Are Electric Cars Better for the Environment?

Are electric cars better for the environment?

Electric cars are starting to become part of our everyday lives. More and more people are investing in this ‘green’ option as developments in infrastructure make electric cars a practical and more sustainable alternative to gasoline.

But with these developments, people have started to doubt whether they are, in fact, better for the environment. Ultimately, the answer is yes, they are.
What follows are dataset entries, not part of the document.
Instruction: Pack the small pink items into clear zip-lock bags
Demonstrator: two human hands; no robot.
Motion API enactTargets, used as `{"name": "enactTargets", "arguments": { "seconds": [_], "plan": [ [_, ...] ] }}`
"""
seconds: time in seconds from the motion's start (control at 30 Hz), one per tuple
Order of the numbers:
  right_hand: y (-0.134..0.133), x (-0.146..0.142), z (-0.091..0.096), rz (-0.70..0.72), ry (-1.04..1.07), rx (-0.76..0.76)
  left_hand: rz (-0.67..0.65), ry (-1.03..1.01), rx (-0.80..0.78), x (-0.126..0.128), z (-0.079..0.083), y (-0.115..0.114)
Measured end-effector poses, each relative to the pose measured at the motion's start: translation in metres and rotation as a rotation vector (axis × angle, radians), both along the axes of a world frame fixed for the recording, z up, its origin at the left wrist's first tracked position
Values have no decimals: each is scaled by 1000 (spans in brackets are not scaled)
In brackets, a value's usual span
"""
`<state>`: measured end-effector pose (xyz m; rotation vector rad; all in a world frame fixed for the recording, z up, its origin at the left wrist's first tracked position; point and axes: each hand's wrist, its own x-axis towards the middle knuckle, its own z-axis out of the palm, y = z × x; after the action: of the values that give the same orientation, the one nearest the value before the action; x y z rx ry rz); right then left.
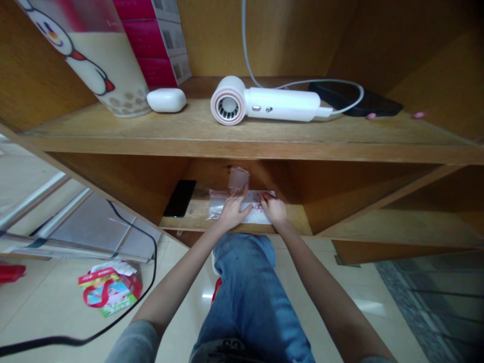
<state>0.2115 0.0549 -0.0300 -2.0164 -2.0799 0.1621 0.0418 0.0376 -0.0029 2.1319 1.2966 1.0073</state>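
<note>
Both my arms reach into the lower shelf [189, 219] of a wooden cabinet. My left hand [232, 210] lies flat, fingers stretched, on a clear plastic bag [218, 201] spread on that shelf. My right hand [274, 207] is curled, its fingertips pinching at something small and pink [259, 205] by the bag's right part; I cannot make out what it is. A small clear pouch [239, 178] stands just behind my left fingers.
A black phone [180, 197] lies at the left of the lower shelf. On the upper shelf rest a white hair dryer [264, 103], a white earbud case [166, 100], a large bubble-tea-print cup [98, 55], pink boxes [155, 40] and a black flat device [355, 98]. A colourful packet [110, 290] and black cable [147, 262] lie on the floor.
</note>
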Motion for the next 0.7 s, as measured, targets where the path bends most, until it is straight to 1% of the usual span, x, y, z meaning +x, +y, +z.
{"name": "enactTargets", "arguments": {
  "seconds": [0.1, 0.2, 0.3, 0.4, 0.5, 0.63, 0.7],
  "plan": [
    [0, -2, 2, 4, -27, -21, -25, -133, -38, 8, -8, 12],
    [0, -3, 3, 4, -36, -40, 1, -279, -125, 15, -13, 19],
    [1, -4, 4, 1, -31, -46, 10, -314, -161, 20, -15, 19],
    [0, -4, 5, 15, -18, -48, 51, -251, -101, 21, -15, 17],
    [0, -4, 5, 29, -5, -46, 123, -107, -58, 19, -16, 17],
    [0, -4, 4, 28, -1, -27, 155, 105, -187, 15, -20, 19],
    [0, -4, 3, 29, -9, -19, 174, 137, -212, 12, -19, 21]
  ]
}}
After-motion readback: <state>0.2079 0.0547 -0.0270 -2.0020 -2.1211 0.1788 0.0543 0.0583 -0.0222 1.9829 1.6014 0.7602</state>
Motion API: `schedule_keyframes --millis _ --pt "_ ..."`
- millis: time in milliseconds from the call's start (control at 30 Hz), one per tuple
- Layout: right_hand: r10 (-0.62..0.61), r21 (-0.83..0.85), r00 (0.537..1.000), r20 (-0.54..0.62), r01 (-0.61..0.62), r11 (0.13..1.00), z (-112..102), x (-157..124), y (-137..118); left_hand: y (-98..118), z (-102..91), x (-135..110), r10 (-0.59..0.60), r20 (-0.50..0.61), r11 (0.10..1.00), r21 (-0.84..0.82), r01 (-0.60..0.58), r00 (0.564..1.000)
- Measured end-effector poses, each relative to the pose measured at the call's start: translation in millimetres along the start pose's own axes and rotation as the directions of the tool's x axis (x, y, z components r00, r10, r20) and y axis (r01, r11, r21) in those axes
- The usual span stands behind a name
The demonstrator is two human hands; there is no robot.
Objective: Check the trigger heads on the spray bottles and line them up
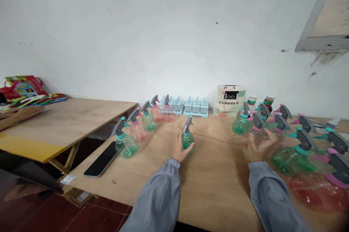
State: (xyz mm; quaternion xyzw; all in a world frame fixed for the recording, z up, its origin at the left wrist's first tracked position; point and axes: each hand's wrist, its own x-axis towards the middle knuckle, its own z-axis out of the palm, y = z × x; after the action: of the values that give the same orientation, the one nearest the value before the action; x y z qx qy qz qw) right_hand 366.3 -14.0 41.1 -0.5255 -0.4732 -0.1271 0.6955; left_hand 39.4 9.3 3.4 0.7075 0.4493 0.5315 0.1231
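Note:
My left hand (181, 149) is wrapped round a green spray bottle (188, 138) with a grey trigger, standing upright on the wooden table (212, 181). My right hand (256, 145) closes on a clear pink-collared spray bottle (256, 130) at the edge of a crowd of green and pink spray bottles (302, 152) on the right. Both arms wear grey sleeves.
A row of green and pink spray bottles (136, 132) runs along the table's left side beside a black phone (101, 160). Blue popsicle moulds (195, 107) and a white carton (229, 101) stand by the wall. Another person's hand (19, 115) rests on the neighbouring table (62, 123).

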Motion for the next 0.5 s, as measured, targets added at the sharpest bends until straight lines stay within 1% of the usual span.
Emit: schedule_keyframes --millis 100,133,167,233,267,300,367,400,433,467,500 --pt "-0.153 0.060 0.987 0.041 0.150 0.987 10 -27 -41 13 10.5 -8 0.001 0.059 0.999 -0.051 0.002 0.998" --pt "-0.176 0.101 0.982 0.071 0.168 0.981 16 -35 -54 19 14.7 -12 0.007 0.086 0.998 -0.068 -0.001 0.996" --pt "-0.173 0.148 0.975 0.143 0.152 0.977 21 -43 -66 26 18.8 -16 0.017 0.115 0.996 -0.084 -0.008 0.993" --pt "-0.145 0.222 0.934 0.325 0.074 0.972 32 -56 -84 40 26.3 -27 0.057 0.173 0.992 -0.119 -0.037 0.983" --pt "-0.118 0.246 0.900 0.419 0.013 0.969 36 -62 -89 46 29.4 -33 0.084 0.204 0.989 -0.137 -0.057 0.975" --pt "-0.086 0.261 0.863 0.497 -0.054 0.964 40 -66 -92 50 31.8 -38 0.115 0.238 0.985 -0.155 -0.079 0.964" --pt "-0.015 0.270 0.799 0.601 -0.186 0.945 43 -73 -90 52 34.1 -42 0.172 0.297 0.975 -0.187 -0.119 0.939" --pt "0.015 0.272 0.779 0.627 -0.236 0.933 43 -74 -88 49 33.7 -39 0.181 0.297 0.972 -0.197 -0.125 0.938" --pt "0.036 0.275 0.770 0.637 -0.270 0.923 43 -76 -85 42 31.8 -32 0.167 0.264 0.974 -0.196 -0.117 0.950" --pt "0.048 0.281 0.769 0.637 -0.290 0.915 42 -77 -82 32 28.5 -20 0.138 0.204 0.977 -0.187 -0.099 0.969" --pt "0.055 0.289 0.771 0.635 -0.303 0.908 40 -77 -79 19 23.5 -4 0.077 0.093 0.984 -0.169 -0.060 0.993"
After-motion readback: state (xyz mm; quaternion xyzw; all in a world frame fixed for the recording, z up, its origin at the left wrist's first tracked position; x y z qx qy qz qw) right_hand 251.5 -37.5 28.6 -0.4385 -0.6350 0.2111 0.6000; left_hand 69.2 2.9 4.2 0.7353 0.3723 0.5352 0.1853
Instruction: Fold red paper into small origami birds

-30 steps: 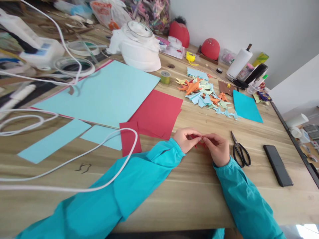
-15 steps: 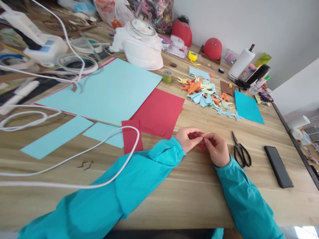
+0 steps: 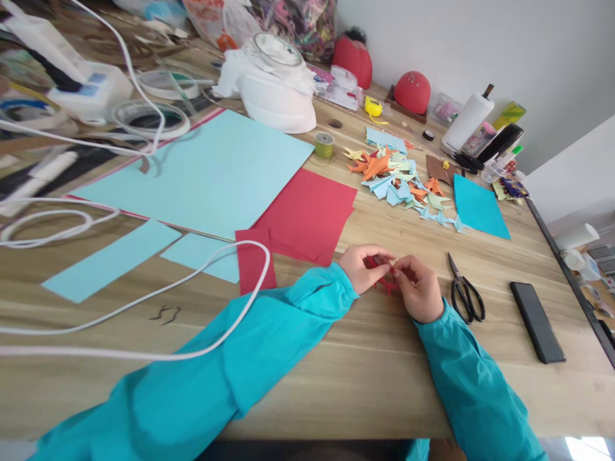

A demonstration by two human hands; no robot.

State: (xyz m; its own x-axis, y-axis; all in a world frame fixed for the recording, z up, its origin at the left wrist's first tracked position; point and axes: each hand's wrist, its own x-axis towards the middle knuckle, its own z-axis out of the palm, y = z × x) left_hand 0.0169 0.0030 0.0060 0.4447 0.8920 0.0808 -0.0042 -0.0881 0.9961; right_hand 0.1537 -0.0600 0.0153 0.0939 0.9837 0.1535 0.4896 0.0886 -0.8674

However, when assessing EVs’ (electric vehicles) sustainability, there is plenty to consider. In this article, we look at how electric cars work, the battery manufacturing process, the charging process, and technological advances to help explain why they are a better alternative to gasoline cars for the environment.

Key Takeaways:

- EV batteries can be stripped down to reuse the raw materials. Around 80% of the components are recyclable. 
- By 2025, recycled cobalt is expected to cover 40% of EV battery demand.
- On average, using an EV will save you $1,000 a year because of the low price of electricity compared to gas.
- EVs emit no tailpipe emissions.
Table of Contents (Click to Expand)

    How Do Electric Cars Work?

    It’s easier to have a visual aid and a comparison to understand how EVs work. So, first, we’ll briefly look at the mechanics of a gasoline car.

    Image of a car where you can see through to the inside mechanics, Including the engine, fuel tank, and transmission. Each part is labelled.

    Image Source:

    The most important element of this car to consider is the Internal Combustion Engine (ICE). This engine works with a four-part process: intake, compression, combustion and power stroke, and exhaust.
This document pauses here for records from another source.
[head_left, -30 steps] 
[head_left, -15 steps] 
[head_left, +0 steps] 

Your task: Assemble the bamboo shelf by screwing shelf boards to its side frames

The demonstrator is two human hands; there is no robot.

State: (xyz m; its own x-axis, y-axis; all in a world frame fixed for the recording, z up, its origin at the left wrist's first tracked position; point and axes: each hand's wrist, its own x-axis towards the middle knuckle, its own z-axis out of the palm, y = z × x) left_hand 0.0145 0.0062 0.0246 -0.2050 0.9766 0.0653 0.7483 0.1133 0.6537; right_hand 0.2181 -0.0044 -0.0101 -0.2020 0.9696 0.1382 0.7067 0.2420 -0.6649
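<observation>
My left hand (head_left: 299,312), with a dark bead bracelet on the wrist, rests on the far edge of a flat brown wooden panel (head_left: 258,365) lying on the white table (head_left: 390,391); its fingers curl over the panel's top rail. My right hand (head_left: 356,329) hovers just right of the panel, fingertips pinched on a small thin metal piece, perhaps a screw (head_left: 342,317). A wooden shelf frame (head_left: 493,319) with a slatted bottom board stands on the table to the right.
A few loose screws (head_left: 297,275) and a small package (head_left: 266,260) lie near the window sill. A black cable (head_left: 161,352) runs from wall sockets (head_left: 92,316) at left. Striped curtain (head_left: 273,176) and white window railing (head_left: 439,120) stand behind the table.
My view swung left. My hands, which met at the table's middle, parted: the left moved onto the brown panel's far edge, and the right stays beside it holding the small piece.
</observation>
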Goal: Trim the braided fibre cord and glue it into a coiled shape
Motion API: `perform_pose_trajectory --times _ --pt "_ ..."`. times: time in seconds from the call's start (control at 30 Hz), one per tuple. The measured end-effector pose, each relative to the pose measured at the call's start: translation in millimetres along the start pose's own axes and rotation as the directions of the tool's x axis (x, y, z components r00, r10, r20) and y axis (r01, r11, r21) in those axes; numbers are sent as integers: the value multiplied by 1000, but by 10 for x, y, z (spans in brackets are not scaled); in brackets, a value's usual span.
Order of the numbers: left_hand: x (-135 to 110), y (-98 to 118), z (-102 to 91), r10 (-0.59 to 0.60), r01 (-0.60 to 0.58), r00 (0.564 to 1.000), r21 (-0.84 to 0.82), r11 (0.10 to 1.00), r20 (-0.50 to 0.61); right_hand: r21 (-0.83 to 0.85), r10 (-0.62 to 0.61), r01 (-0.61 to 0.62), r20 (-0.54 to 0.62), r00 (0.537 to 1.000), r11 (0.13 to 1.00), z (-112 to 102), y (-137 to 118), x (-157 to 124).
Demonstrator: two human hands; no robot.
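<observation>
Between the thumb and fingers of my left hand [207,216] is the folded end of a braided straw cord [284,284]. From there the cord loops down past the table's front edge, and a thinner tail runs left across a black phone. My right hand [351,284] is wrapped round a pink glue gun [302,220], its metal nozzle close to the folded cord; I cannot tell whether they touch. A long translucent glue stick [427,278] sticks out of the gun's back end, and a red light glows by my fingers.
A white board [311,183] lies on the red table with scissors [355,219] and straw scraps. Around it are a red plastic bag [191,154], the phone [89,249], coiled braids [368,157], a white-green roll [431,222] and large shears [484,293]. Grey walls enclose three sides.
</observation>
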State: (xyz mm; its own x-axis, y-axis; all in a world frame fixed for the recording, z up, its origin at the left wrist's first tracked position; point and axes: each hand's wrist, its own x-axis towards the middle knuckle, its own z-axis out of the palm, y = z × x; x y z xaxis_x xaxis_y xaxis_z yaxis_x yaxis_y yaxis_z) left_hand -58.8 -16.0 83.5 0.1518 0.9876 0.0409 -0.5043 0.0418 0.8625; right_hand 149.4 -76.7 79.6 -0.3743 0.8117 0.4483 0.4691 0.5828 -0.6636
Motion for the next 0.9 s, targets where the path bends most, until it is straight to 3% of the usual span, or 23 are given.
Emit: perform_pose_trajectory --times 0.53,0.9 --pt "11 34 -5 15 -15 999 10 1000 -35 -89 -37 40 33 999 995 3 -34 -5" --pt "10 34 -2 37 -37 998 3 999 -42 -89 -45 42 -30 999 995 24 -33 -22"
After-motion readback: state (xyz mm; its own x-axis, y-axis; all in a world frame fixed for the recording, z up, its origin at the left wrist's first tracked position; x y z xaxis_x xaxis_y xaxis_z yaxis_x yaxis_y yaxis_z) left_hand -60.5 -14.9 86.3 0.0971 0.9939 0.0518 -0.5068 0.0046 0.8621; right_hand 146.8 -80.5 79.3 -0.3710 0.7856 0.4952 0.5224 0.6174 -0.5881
    The exhaust is where ICEs become a problem. The waste gasses produced during combustion are released into the atmosphere from the tailpipe. These include carbon dioxide, carbon monoxide, and nitrogen oxides, which are harmful to the environment and people breathing them in.
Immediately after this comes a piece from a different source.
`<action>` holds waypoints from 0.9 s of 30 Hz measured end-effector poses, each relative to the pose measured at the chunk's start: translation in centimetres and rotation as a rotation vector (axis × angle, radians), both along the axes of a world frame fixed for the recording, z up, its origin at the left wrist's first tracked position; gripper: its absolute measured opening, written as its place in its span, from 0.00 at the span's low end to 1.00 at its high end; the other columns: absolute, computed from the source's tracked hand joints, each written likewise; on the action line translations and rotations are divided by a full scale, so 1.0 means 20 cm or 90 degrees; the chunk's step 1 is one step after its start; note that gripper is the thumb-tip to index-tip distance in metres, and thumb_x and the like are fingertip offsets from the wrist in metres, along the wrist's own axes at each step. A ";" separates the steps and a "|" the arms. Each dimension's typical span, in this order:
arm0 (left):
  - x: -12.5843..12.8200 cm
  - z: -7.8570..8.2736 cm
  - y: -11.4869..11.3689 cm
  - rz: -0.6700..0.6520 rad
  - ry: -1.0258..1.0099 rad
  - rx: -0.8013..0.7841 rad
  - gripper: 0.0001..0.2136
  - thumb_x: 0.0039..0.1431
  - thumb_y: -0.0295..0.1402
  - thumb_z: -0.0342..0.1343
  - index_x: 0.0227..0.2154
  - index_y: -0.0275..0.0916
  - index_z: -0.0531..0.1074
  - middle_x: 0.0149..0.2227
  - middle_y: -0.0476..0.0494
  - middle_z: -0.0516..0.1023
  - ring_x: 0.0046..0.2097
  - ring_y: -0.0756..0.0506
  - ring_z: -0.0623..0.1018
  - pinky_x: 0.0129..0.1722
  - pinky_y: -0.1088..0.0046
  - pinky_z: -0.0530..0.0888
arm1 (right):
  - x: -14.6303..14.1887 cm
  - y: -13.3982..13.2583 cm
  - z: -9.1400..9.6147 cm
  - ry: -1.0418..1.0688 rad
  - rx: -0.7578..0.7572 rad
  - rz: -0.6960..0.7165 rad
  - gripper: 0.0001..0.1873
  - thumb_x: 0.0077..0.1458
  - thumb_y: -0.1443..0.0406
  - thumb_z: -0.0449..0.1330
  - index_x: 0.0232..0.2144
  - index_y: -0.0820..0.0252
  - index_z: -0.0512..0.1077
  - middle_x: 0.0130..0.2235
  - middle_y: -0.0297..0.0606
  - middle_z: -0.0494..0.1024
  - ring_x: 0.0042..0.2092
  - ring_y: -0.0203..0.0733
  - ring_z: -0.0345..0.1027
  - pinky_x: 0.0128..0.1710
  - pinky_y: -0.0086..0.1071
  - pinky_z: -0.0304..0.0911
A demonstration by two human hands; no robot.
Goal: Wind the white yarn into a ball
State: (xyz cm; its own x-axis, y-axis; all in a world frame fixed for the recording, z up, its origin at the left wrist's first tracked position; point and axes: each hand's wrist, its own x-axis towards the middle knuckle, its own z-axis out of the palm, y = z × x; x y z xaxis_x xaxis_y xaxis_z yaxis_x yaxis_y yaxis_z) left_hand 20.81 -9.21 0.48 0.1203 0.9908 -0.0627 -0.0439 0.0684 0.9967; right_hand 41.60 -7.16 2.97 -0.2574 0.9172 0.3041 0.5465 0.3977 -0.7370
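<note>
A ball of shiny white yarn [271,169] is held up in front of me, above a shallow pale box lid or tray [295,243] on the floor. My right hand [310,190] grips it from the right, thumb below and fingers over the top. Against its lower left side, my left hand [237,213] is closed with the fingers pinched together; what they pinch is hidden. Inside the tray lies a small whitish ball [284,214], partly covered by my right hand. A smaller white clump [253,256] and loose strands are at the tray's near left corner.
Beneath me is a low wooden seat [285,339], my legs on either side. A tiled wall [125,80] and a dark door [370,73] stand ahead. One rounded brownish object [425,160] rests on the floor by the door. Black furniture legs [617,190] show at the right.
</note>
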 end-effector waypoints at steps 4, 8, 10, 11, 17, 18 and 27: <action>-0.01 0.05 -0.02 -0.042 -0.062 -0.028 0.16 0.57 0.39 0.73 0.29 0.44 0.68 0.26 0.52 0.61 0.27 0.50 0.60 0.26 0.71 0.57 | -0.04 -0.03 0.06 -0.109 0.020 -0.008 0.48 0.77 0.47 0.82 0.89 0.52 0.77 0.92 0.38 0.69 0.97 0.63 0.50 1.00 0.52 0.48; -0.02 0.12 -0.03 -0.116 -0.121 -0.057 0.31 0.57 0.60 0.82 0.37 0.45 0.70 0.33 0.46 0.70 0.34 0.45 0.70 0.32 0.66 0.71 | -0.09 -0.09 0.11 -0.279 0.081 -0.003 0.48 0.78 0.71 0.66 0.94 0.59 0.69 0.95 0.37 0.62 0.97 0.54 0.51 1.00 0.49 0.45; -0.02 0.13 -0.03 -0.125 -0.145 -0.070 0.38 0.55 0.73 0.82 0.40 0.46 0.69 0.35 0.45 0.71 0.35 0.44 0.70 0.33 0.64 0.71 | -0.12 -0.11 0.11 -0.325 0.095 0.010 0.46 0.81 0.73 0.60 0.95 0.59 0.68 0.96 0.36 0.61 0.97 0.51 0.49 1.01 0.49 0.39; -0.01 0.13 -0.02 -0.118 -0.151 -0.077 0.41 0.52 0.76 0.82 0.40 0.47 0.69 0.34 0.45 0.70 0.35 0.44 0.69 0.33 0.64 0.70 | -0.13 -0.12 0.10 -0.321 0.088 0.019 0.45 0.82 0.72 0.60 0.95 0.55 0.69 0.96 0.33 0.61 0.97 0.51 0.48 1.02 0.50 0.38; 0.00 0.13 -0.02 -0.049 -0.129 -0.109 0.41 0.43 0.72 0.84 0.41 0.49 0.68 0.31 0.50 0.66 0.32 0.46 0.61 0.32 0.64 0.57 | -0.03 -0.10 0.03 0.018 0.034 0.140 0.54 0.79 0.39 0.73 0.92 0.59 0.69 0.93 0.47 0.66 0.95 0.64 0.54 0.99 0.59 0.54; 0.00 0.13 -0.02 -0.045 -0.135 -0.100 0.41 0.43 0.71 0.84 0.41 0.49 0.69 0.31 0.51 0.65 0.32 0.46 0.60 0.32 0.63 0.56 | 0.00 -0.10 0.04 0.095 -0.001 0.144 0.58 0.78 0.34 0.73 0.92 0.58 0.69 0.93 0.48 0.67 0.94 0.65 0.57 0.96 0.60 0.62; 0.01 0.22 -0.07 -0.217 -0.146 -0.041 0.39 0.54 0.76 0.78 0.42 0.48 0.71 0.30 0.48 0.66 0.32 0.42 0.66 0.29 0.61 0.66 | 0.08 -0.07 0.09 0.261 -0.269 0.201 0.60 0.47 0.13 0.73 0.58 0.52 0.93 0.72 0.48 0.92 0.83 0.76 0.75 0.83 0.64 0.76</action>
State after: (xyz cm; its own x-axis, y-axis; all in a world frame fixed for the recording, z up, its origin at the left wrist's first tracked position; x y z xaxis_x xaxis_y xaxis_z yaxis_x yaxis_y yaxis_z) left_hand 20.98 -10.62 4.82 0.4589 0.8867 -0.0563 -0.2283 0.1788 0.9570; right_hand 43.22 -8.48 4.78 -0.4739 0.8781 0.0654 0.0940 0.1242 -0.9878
    So How Do EVs Avoid Exhaust Fumes?

    Below is a diagram of a standard all-electric vehicle. You can see it doesn’t have an exhaust system because EVs do not emit harmful gasses when driving. This is because the ICE has been replaced with a battery.

    Image of an electric car where you can see through to the inside mechanics, including the battery, charge point, and transmission. Each part is labelled.

    Image Source:

    This battery is like any other. It needs to plug into an outlet to charge. The electricity stored in the traction battery pack is used by the electric traction motor, which drives the wheels. It does this through the transmission, which transfers mechanical power from the electric traction motor to the wheels.  

    This means that EVs need no fuel and therefore have zero tailpipe emissions. So why wouldn’t they be better for the environment? The main contentious issue with these vehicles doesn’t focus on emissions. Instead, the manufacturing process of the battery is being called into question. So let’s take a deeper look.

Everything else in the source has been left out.